WORK REQUIRED>
Exactly retype the lines from the top of the data through the line containing "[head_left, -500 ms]", leaving out every picture.

Extracted records
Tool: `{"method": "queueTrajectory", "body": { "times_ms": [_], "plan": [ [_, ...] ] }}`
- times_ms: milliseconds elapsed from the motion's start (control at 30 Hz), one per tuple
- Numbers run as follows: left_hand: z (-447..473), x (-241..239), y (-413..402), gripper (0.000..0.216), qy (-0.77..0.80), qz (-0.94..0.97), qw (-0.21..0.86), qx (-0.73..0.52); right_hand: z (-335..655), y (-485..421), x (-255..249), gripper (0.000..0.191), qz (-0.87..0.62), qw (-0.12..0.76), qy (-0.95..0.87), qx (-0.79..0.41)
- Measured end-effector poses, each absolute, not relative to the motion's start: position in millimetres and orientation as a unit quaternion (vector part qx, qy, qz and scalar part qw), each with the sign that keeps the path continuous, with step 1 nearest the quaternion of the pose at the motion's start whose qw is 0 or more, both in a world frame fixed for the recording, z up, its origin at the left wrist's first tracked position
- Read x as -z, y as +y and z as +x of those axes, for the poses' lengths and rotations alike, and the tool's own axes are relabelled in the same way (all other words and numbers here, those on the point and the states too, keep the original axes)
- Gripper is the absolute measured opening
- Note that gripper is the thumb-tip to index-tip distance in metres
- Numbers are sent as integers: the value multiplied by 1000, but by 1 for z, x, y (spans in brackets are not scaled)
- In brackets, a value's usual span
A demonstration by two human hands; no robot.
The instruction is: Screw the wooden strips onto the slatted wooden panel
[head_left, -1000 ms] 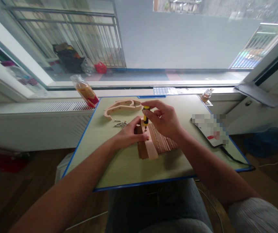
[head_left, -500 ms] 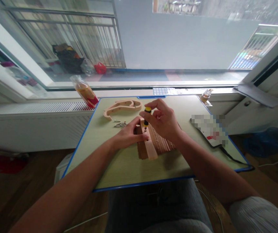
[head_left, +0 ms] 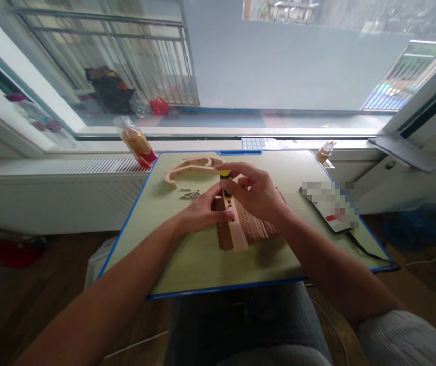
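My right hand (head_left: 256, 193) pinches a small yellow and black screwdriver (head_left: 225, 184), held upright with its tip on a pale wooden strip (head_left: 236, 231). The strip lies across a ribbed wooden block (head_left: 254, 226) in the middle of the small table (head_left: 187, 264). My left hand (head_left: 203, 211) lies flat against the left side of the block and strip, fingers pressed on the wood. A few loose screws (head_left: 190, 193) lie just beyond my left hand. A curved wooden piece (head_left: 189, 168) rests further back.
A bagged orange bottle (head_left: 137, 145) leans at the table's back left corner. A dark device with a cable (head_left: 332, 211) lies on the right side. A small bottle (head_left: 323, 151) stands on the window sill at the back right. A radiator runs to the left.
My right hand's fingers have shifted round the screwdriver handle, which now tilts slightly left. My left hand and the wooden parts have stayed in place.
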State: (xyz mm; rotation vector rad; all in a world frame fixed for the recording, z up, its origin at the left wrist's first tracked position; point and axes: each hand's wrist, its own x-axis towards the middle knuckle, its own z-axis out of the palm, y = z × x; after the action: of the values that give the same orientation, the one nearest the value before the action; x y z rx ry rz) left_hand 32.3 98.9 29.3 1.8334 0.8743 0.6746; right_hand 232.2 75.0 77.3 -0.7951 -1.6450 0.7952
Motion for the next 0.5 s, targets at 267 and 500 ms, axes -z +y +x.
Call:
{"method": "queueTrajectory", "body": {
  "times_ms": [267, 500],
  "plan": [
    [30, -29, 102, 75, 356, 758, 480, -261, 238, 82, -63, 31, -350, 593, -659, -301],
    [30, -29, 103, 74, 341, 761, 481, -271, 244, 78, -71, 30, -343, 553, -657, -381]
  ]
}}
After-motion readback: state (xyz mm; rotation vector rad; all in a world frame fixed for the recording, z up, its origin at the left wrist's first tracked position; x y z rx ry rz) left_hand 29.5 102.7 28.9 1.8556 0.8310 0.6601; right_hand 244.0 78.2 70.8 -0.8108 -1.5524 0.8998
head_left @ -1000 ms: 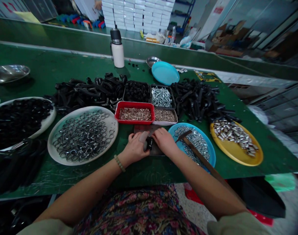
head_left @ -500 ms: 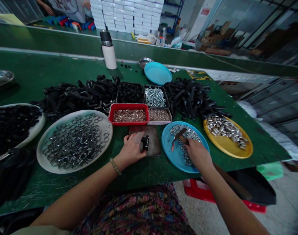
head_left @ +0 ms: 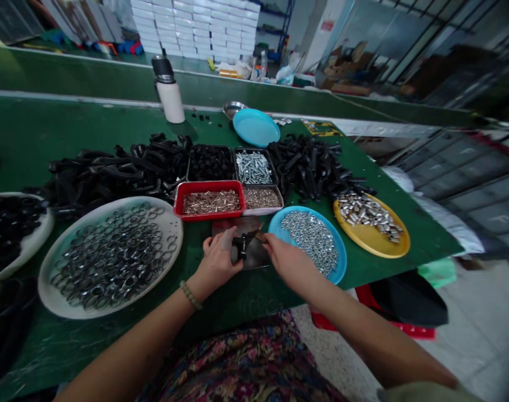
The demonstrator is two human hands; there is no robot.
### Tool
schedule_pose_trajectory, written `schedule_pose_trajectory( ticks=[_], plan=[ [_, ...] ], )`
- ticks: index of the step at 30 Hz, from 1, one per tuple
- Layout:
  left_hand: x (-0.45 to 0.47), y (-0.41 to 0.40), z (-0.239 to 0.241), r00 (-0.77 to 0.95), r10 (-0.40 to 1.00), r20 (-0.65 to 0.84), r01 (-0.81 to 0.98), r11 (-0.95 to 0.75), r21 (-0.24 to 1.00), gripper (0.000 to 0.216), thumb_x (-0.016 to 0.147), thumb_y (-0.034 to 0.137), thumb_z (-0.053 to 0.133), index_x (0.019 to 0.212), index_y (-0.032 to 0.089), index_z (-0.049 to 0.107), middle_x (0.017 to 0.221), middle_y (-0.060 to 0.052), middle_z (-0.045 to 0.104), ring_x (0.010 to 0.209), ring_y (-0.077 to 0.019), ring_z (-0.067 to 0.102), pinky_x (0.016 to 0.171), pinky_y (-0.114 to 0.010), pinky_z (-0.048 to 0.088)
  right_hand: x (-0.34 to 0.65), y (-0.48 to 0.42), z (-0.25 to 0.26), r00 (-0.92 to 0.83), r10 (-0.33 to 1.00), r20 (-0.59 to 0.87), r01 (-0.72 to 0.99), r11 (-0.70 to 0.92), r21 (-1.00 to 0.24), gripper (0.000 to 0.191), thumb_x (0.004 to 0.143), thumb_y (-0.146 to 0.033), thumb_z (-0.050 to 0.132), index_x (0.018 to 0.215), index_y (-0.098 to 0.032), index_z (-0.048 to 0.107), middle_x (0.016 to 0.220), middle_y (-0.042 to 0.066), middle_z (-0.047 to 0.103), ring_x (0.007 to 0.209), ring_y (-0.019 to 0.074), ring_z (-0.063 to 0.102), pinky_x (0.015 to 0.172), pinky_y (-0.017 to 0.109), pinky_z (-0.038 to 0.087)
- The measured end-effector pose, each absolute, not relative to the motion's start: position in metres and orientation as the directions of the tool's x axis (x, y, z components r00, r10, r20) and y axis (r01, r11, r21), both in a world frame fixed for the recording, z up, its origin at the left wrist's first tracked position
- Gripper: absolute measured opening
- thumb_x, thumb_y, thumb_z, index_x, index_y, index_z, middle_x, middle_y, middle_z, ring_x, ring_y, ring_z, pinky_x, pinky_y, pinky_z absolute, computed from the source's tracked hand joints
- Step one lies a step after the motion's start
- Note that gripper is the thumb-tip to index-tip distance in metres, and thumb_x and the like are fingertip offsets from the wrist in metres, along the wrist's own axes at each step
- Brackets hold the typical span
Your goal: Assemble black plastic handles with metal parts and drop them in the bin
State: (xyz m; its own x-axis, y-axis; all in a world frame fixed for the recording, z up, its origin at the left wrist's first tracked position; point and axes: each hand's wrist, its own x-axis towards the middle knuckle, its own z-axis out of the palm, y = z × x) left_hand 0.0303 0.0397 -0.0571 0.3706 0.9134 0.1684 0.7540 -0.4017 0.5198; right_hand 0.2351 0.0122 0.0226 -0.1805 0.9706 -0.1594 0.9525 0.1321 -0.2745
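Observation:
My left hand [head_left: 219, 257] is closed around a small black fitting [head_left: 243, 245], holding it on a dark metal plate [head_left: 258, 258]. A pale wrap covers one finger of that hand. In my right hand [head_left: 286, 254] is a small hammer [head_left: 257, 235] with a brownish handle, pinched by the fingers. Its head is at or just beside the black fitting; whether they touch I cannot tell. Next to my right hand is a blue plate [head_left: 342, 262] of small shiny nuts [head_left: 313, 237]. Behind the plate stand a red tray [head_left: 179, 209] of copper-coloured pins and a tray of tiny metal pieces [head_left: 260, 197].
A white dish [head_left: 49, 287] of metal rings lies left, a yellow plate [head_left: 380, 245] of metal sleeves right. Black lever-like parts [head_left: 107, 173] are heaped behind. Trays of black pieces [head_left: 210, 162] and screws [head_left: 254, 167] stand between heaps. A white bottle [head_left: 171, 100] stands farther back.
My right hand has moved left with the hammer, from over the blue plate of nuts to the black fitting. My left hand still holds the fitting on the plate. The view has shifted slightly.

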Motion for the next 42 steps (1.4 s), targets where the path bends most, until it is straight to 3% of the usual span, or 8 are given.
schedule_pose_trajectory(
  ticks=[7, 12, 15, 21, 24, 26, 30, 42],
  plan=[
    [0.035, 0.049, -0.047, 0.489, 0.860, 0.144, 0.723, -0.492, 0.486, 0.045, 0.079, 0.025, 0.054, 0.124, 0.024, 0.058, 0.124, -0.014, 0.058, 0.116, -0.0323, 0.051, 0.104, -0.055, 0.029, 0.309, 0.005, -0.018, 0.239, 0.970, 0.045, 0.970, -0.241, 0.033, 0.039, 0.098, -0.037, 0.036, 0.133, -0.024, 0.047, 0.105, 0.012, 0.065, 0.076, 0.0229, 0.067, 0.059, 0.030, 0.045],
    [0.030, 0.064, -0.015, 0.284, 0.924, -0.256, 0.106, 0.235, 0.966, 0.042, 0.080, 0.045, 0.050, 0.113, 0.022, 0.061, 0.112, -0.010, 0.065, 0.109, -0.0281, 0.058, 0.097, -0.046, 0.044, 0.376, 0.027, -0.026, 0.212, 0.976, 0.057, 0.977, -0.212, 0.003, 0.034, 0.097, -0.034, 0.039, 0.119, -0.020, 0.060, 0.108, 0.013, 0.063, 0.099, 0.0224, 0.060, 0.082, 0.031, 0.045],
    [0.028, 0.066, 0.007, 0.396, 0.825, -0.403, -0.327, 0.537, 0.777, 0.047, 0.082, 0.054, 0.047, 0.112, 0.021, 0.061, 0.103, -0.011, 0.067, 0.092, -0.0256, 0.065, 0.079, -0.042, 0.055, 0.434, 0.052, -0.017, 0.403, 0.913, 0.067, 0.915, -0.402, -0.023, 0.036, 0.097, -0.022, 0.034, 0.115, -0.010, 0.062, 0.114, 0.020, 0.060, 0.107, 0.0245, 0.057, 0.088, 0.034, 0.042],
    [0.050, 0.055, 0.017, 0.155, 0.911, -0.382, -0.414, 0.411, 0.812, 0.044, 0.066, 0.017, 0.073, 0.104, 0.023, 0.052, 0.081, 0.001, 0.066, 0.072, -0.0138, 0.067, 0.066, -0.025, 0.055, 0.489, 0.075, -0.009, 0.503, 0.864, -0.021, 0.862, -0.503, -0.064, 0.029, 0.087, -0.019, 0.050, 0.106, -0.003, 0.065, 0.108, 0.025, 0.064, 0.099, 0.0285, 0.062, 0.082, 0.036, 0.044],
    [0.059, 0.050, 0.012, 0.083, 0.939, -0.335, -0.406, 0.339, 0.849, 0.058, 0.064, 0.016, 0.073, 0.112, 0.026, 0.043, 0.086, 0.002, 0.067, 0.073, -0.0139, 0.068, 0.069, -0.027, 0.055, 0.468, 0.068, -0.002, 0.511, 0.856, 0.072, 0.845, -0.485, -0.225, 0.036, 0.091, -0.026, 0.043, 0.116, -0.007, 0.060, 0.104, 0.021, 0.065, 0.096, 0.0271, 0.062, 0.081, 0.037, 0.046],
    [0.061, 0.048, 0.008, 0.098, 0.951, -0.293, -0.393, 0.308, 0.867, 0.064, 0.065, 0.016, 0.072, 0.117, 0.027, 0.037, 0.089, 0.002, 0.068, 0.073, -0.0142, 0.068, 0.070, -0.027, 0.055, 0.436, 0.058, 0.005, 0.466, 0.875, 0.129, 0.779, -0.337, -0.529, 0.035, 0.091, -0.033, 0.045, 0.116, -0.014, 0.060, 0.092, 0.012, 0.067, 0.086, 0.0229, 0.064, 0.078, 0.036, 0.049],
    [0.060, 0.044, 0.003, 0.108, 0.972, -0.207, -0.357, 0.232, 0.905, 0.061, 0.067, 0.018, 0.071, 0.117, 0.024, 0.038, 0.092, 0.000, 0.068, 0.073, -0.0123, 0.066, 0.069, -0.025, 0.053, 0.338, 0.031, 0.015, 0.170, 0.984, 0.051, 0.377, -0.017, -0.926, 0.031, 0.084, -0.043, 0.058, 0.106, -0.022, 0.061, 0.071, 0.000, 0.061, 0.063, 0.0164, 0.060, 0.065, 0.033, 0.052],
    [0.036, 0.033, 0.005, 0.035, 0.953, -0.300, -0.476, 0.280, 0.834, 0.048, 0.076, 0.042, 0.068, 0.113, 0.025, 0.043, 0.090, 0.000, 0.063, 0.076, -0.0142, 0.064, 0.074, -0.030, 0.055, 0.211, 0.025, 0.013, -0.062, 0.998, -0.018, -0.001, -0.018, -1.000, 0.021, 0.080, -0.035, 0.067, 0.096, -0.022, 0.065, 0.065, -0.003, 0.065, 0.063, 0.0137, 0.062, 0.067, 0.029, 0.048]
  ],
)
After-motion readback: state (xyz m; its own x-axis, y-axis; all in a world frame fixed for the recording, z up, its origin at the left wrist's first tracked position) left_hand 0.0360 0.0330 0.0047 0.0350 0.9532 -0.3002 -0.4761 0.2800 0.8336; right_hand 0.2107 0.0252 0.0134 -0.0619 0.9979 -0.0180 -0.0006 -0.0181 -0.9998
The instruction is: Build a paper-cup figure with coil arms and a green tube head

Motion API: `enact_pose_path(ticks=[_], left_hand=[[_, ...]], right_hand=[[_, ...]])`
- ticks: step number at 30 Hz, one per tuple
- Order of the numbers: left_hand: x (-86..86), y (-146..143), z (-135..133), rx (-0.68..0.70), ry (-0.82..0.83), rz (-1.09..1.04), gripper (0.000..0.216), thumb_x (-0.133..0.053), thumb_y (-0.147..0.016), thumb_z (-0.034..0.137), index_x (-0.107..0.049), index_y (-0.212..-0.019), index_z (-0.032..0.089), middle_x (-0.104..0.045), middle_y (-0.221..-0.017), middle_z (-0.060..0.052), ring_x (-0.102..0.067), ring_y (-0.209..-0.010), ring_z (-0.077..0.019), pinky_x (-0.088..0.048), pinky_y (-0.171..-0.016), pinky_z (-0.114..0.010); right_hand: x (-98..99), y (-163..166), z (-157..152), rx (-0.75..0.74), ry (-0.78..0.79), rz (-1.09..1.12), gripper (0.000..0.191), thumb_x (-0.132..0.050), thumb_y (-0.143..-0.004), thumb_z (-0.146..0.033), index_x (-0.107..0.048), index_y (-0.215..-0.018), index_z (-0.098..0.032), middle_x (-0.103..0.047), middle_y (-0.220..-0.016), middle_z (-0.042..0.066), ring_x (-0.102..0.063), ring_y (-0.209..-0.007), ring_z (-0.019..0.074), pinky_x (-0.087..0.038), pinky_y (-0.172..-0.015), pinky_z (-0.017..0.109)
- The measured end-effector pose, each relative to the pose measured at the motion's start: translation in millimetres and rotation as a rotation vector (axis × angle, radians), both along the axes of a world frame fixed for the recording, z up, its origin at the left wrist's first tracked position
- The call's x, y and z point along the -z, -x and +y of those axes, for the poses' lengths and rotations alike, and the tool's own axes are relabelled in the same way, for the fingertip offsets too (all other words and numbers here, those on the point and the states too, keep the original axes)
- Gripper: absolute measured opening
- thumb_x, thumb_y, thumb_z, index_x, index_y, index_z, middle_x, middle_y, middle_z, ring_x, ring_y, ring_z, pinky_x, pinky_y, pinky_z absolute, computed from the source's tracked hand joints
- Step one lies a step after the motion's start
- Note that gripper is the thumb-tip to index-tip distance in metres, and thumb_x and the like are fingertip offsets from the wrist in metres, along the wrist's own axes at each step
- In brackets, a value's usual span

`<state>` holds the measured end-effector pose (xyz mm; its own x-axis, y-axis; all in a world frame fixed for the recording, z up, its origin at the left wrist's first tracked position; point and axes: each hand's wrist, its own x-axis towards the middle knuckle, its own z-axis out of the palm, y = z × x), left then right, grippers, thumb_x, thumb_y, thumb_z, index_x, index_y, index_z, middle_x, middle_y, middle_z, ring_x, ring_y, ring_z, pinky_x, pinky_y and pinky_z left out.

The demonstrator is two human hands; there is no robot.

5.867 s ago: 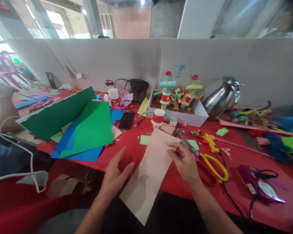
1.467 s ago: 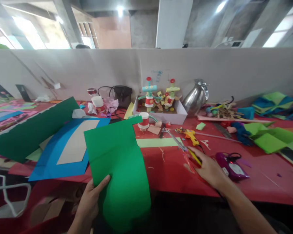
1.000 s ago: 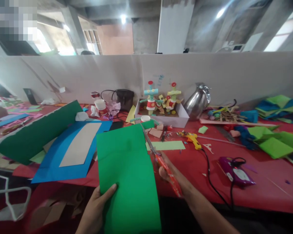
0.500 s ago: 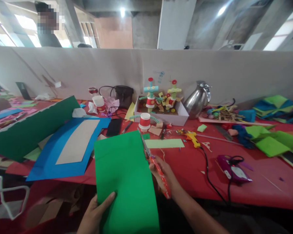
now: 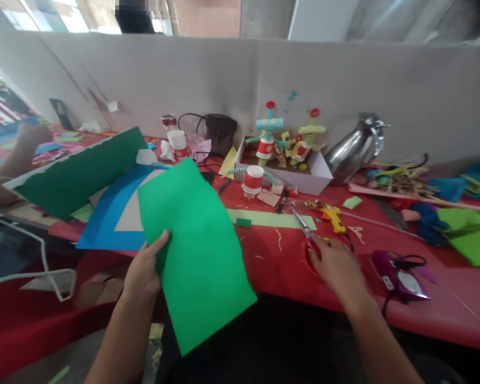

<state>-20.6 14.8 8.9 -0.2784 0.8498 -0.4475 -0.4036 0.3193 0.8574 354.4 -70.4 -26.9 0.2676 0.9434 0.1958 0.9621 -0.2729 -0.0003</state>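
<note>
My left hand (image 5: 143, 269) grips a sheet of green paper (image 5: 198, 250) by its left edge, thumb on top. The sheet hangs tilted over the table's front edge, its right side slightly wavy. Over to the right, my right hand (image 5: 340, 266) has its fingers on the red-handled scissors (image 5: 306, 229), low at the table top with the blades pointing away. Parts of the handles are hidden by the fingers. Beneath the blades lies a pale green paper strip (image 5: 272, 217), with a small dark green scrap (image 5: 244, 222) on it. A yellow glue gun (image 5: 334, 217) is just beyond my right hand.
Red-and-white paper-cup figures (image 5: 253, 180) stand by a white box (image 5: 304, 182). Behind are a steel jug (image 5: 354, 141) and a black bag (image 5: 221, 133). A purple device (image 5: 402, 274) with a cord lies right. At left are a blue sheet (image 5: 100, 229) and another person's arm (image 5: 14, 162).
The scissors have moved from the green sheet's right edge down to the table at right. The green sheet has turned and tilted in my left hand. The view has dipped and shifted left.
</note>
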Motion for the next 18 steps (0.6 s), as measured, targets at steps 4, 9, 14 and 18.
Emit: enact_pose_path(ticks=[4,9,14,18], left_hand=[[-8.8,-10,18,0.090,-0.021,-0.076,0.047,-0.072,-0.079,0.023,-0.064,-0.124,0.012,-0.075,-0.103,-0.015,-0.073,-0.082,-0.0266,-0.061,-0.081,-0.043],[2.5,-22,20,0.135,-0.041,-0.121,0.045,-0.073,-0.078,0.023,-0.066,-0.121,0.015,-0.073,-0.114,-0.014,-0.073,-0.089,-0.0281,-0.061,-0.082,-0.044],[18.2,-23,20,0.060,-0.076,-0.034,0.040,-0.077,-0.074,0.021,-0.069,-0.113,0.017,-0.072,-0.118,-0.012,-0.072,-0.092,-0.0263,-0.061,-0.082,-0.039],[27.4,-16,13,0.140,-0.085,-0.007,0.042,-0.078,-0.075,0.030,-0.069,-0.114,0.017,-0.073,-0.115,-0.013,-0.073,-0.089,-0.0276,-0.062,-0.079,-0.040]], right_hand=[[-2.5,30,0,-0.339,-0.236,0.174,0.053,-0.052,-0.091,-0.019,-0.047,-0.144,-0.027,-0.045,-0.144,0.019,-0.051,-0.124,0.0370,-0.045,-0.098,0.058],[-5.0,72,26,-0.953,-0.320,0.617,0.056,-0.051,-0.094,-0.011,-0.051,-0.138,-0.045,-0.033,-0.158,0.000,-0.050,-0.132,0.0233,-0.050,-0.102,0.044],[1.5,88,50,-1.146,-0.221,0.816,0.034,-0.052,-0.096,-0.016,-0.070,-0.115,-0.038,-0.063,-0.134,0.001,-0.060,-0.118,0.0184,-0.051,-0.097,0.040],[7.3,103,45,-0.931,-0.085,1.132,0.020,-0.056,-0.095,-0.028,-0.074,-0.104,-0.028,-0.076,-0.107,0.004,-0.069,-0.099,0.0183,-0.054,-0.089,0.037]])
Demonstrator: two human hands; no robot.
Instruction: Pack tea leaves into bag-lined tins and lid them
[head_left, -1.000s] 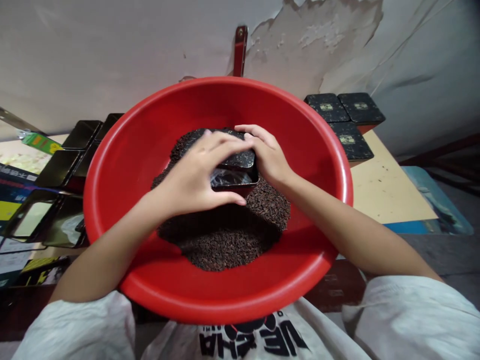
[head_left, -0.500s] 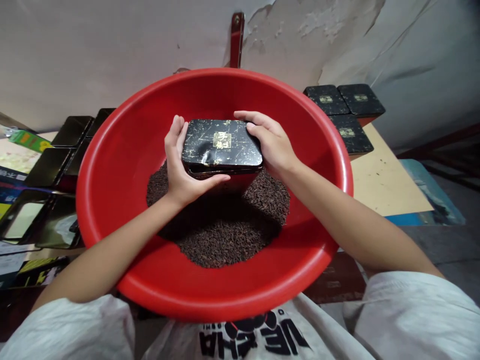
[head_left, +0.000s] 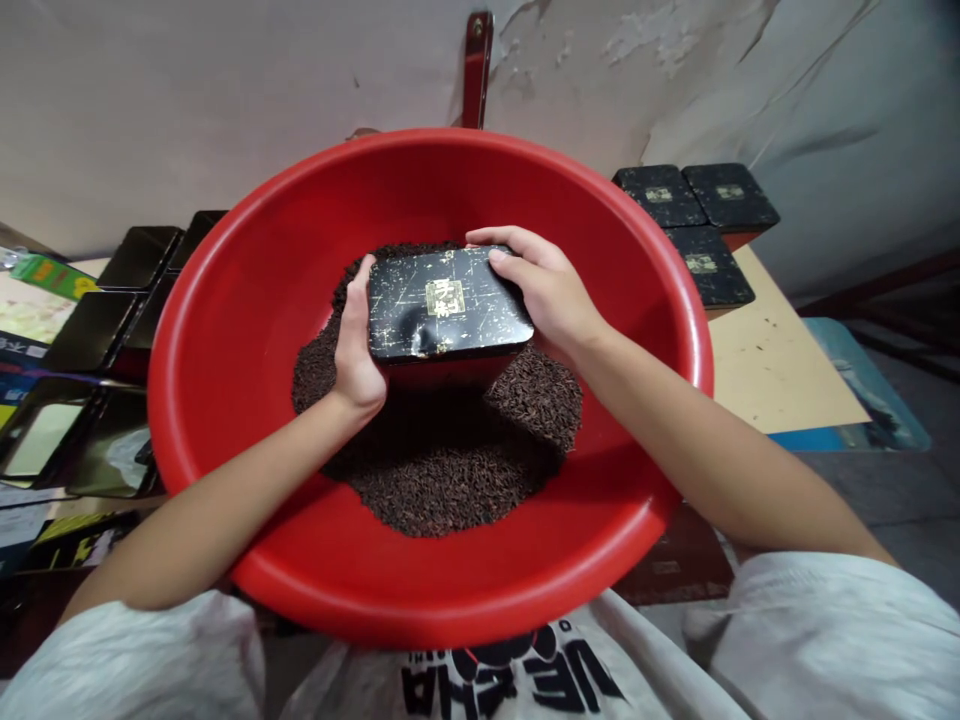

OUTPUT FOR THIS EXERCISE>
Tool: `{"method": "queueTrajectory", "body": { "times_ms": [_], "plan": [ [_, ...] ] }}`
- times_ms: milliseconds elapsed from the motion's start (control at 30 Hz), one per tuple
- Numbers run as follows: left_hand: z (-447..473), x (-241..239), y (-413..402), gripper (0.000..0.216), qy (-0.77..0.80), qz (-0.94..0.97), qw (-0.21..0.86), qx (-0.73..0.52); right_hand: z (-335..655), y (-485..421), x (-255..249), gripper (0.000..0.191), qz (-0.87..0.62), qw (-0.12..0.76), qy (-0.95..0.87), qx (-0.79..0.41)
- Measured end-effector poses, each absolute, not relative to the motion's start: position in millimetres and orientation as a unit quaternion (vector part qx, qy, qz and scalar part qw), each with the sign that keeps the path continuous, with step 1 nearest the quaternion of the pose at the motion's start whose qw is 0 or more, both in a world frame fixed for the recording, z up, its origin at the left wrist's first tracked position
- Read x as -z, y as +y and z as +x of those axes, for the poses' lengths and rotations alike, and the tool's own axes are relabelled in the same way (all other words and numbers here, those on the point and the states too, keep the original axes)
- Gripper is the absolute measured opening
- Note that gripper is the thumb-tip to index-tip distance in metres
- Numbers are sent as integers: the value multiplied by 1000, but by 1 for z, x, y (spans in brackets are not scaled)
- In brackets, a value's usual span
A demonstration by two human hands; no robot.
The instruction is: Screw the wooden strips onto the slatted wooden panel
[head_left, -1000 ms] 
[head_left, -500 ms] 

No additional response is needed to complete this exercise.